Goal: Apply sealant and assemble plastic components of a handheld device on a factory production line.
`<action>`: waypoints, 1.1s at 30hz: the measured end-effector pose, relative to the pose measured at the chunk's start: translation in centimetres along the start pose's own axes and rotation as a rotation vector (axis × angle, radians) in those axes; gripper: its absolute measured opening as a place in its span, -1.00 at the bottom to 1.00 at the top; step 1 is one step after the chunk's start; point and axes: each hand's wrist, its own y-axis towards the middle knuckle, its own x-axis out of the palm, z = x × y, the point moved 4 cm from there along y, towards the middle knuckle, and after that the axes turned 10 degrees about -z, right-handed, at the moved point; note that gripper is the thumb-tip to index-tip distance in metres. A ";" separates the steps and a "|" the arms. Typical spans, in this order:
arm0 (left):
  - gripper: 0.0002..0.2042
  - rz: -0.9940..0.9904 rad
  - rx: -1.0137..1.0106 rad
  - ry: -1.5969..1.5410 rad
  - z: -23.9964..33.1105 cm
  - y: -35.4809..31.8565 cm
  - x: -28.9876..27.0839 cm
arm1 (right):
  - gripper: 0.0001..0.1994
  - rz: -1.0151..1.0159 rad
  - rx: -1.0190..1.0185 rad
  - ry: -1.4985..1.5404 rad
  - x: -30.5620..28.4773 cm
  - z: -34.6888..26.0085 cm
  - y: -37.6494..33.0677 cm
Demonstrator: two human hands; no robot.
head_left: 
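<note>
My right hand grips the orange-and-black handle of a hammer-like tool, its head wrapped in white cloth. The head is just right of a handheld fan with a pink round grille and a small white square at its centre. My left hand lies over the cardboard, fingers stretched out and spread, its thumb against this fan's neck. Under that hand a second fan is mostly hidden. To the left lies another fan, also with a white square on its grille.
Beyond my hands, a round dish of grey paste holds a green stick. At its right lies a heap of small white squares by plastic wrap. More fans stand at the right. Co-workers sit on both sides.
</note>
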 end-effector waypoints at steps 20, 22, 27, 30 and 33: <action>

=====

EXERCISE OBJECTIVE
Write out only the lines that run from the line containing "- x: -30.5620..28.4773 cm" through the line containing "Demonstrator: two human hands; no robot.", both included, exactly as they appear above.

SOLUTION TO THE PROBLEM
  - x: -30.5620..28.4773 cm
  - z: -34.6888..26.0085 cm
  - y: -37.6494..33.0677 cm
Demonstrator: two human hands; no robot.

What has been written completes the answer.